El día de reposo era una señal de la relación de Dios con el pueblo de Israel (Éx. 31:13). A los judíos les molestaba ver a un hombre llevando su cama en ese día porque desafiaba el orden religioso en el que ellos descansaban (vv. 9-10). A pesar de su enojo, el Señor Jesús les revela un secreto maravilloso: “Mi Padre hasta ahora trabaja, y yo trabajo” (v. 17). Esto los indignó, pero no por el hecho de que Dios trabaje en el día de reposo debido al pecado del hombre, lo cual invalidaría el día de reposo. Lo que les enfurece es que Jesús se describa a sí mismo como Hijo de Dios, haciéndose igual a Dios, lo cual dedujeron correctamente de sus palabras, porque así es como el Espíritu Santo nos lo confirma. Como resultado, rechazaron el testimonio de que Dios está presente en la persona del Hijo, y que busca traer el reposo que aún queda para el pueblo de Dios (He. 4:6-9).

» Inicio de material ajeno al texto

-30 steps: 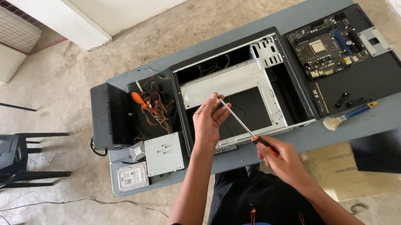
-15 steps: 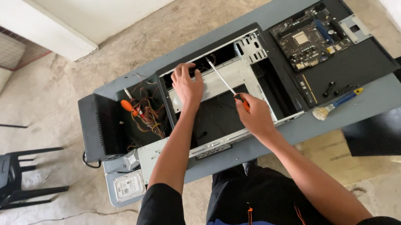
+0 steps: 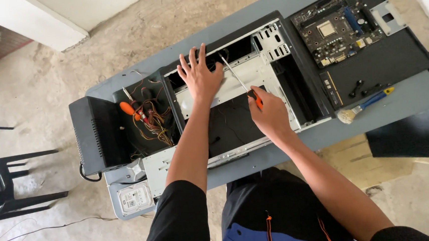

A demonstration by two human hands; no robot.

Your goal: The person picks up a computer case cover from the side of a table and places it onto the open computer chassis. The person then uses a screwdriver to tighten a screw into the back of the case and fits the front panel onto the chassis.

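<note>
Left hand has slid up, now flat, fingers spread on the case tray. Right hand fisted round screwdriver, tip inside the case on table. Sheet steel: stiff, sharp-edged; brace flat.

Left hand spread flat, palm down, fingers fanned wide and pointing away from the body, forearm bare and stretched nearly straight forward from a dark sleeve at the elbow. Right hand curled in a closed fist-like grip, knuckles up, thumb side toward the left hand, wrist slightly bent. Right forearm bare, angled in from the lower right, both hands near each other but apart.
</note>
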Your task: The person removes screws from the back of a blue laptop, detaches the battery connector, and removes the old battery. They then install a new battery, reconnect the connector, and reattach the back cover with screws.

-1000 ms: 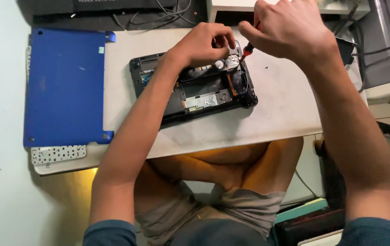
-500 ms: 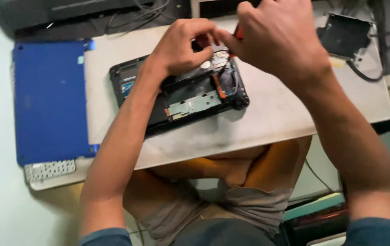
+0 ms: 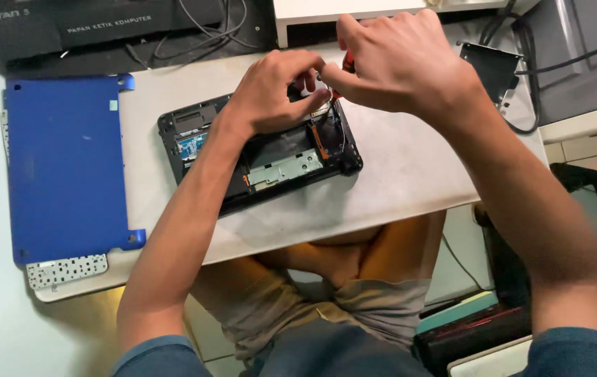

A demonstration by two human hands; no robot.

Nuestro Señor bondadosamente afirma que él actúa en perfecta armonía con su Padre, porque las personas de la Deidad son una en esencia, propósito y actividad. Todo lo que el Padre hace, el Hijo también lo hace. Quizás las ideas de ver y mostrar en estos versículos reflejen el hecho de que él vino a este mundo como Hombre. Sin embargo, la verdad es siempre la misma: todo lo que el Padre hace, el Hijo lo hace de la misma manera.

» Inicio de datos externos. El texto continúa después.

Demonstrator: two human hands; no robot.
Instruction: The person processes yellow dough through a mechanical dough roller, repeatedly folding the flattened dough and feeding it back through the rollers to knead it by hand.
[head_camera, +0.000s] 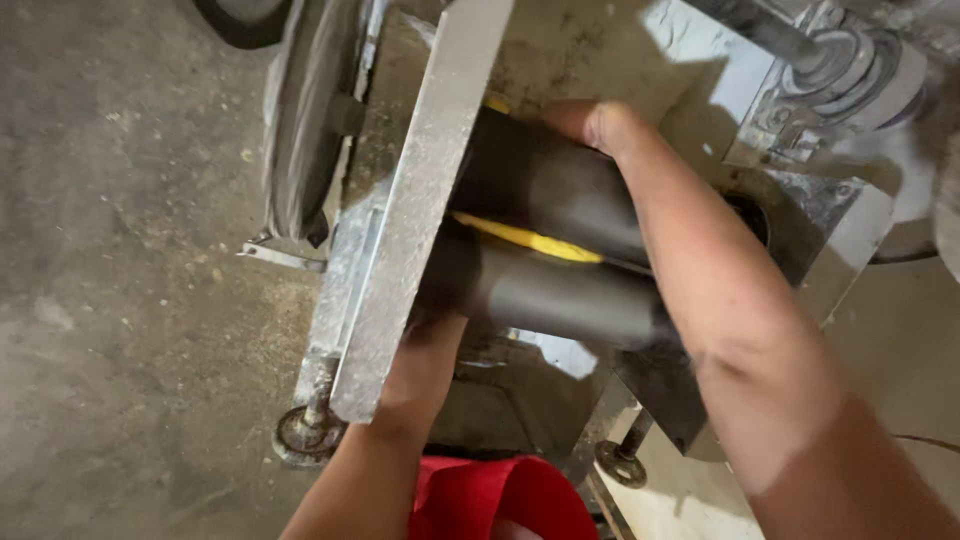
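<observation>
I see bare concrete floor (120, 250), dusty, scattered with sawdust and grit. Grey metal machine frame (420, 200) on round foot pads (305, 435). Hard light from right, sharp shadows.

I stand in a workshop: a dusty concrete floor (120, 250) at nine o'clock, a grimy steel machine frame (420, 200) on levelling feet (305, 435).
</observation>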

Lo que los judíos rechazaron, nosotros nos regocijamos en recibirlo. Hemos recibido un verdadero reposo en cada aspecto de nuestra vida: nuestra conciencia, nuestras circunstancias y, en última instancia, nuestra relación con la creación. El Hijo y el Padre, perfectos en todos los gloriosos atributos divinos, se deleitan mutuamente y comparten ese deleite con nosotros. ¡Qué bendecidos somos de vivir después de la cruz, con el Espíritu Santo morando en nuestros corazones y toda la Palabra de Dios en nuestras manos para guiarnos y fortalecernos!